» Task prompt:
Reproduce the listing below as it stands. Leave out each image.

» Given material:
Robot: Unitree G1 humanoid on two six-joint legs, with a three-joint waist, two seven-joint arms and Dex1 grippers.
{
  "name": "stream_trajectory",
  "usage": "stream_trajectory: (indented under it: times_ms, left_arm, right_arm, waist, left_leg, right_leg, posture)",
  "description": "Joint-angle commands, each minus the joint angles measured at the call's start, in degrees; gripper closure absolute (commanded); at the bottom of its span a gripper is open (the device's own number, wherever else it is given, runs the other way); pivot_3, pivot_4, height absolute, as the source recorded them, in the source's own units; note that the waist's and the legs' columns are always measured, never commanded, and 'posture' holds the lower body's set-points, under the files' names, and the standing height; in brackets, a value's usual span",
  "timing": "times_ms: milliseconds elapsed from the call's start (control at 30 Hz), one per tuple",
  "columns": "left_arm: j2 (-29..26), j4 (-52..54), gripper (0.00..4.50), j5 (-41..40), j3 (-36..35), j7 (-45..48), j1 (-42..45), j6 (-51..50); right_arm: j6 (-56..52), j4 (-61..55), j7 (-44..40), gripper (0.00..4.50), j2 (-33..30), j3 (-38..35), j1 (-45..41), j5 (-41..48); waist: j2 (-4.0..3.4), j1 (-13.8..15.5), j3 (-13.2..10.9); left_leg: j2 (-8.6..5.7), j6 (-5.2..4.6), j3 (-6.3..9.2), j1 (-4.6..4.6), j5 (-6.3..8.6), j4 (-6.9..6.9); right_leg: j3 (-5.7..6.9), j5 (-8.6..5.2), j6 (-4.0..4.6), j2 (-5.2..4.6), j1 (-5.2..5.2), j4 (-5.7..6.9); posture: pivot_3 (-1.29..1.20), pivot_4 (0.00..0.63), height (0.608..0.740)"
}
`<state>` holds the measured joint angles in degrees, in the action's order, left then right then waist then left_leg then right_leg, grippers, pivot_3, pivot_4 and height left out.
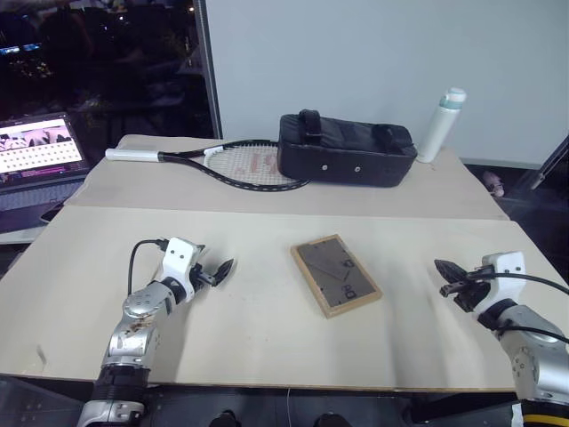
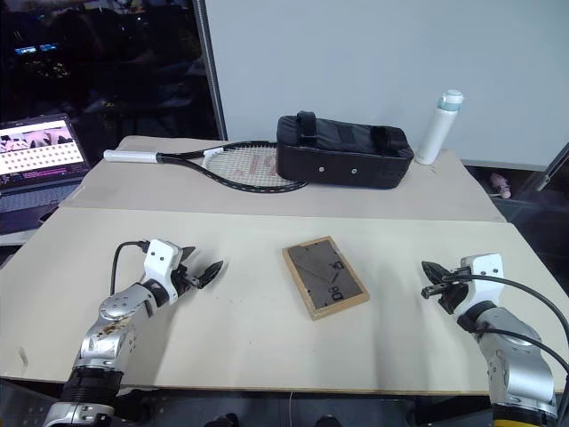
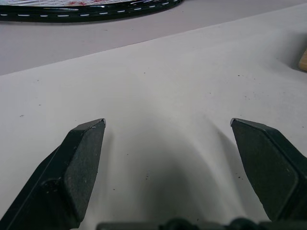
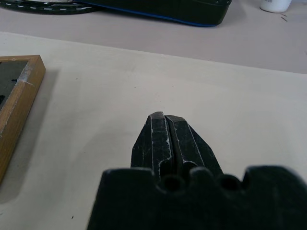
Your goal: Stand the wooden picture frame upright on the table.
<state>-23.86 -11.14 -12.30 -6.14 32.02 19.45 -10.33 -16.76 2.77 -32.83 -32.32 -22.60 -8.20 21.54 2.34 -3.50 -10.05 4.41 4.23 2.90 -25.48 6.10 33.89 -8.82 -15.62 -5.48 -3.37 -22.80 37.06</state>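
Presently we note the wooden picture frame point(image 1: 336, 276) lying face-down mid-picture on the table point(image 1: 267, 356), left gripper point(image 1: 220, 269) spread wide, right gripper point(image 1: 447, 271) pinched empty; we judge a one-sided push could skid it flat rather than lift it.

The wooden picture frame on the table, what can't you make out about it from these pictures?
- Picture face: the wooden picture frame lies back panel up on the table, hiding it.
- Back-panel markings: too small in the eye views.
- Most of the frame: cut off by the edge of the right wrist view.
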Motion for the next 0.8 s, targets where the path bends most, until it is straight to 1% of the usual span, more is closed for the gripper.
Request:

» Response to this exercise:
Robot: Unitree G1 humanoid on two six-joint legs, with a three-joint waist, two seven-joint arms and Dex1 grippers.
{
  "name": "stream_trajectory",
  "usage": "stream_trajectory: (indented under it: times_ms, left_arm, right_arm, waist, left_leg, right_leg, posture)",
  "description": "Joint-angle commands, each minus the joint angles measured at the call's start, in degrees; gripper closure absolute (commanded); at the bottom of its span a gripper is open (the device's own number, wherever else it is given, runs the other way); pivot_3, pivot_4, height absolute, as the source recorded them, in the source's own units; note that the waist's and the legs' columns are always measured, never commanded, and 'posture' holds the lower body's set-points, under the files' names, and the standing height; in brackets, a value's usual span",
  "timing": "times_ms: milliseconds elapsed from the call's start (control at 30 Hz), one per tuple",
  "columns": "left_arm: j2 (-29..26), j4 (-52..54), gripper (0.00..4.50), j5 (-41..40), j3 (-36..35), j7 (-45..48), j1 (-42..45), j6 (-51..50); right_arm: j6 (-56..52), j4 (-61..55), j7 (-44..40), gripper (0.00..4.50), j2 (-33..30), j3 (-38..35), j1 (-45..41), j5 (-41..48); waist: j2 (-4.0..3.4), j1 (-13.8..15.5), j3 (-13.2..10.9); left_leg: j2 (-8.6..5.7), j6 (-5.2..4.6), j3 (-6.3..9.2), j1 (-4.6..4.6), j5 (-6.3..8.6), j4 (-6.9..6.9); right_leg: j3 (-5.7..6.9), j5 (-8.6..5.2), j6 (-4.0..4.6), j2 (-5.2..4.6), j1 (-5.2..5.2), j4 (-5.7..6.9); posture: pivot_3 (-1.29..1.20), pivot_4 (0.00..0.63), height (0.608..0.740)"
}
`<state>` holds the measured joint angles in degrees, in the action's order, left then right then waist then left_leg then right_leg, grippers, pivot_3, pivot_4 and height left out.
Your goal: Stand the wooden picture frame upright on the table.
<state>-23.86 -11.14 -12.30 -6.14 32.02 19.45 -10.33 -16.76 2.77 -32.83 -32.32 -22.60 -8.20 21.54 2.34 -3.50 -10.05 4.41 4.23 2.90 -25.48 6.10 33.89 -8.82 -15.62 -5.48 -3.37 -22.80 37.06</state>
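Presently we note the wooden picture frame point(image 1: 336, 276) lying face-down mid-picture on the table point(image 1: 267, 356), left gripper point(image 1: 220, 269) spread wide, right gripper point(image 1: 447, 271) pinched empty; we judge a one-sided push could skid it flat rather than lift it.

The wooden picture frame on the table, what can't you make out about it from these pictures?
- Picture face: the wooden picture frame lies back panel up on the table, hiding it.
- Back-panel markings: too small in the eye views.
- Most of the frame: cut off by the edge of the right wrist view.
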Motion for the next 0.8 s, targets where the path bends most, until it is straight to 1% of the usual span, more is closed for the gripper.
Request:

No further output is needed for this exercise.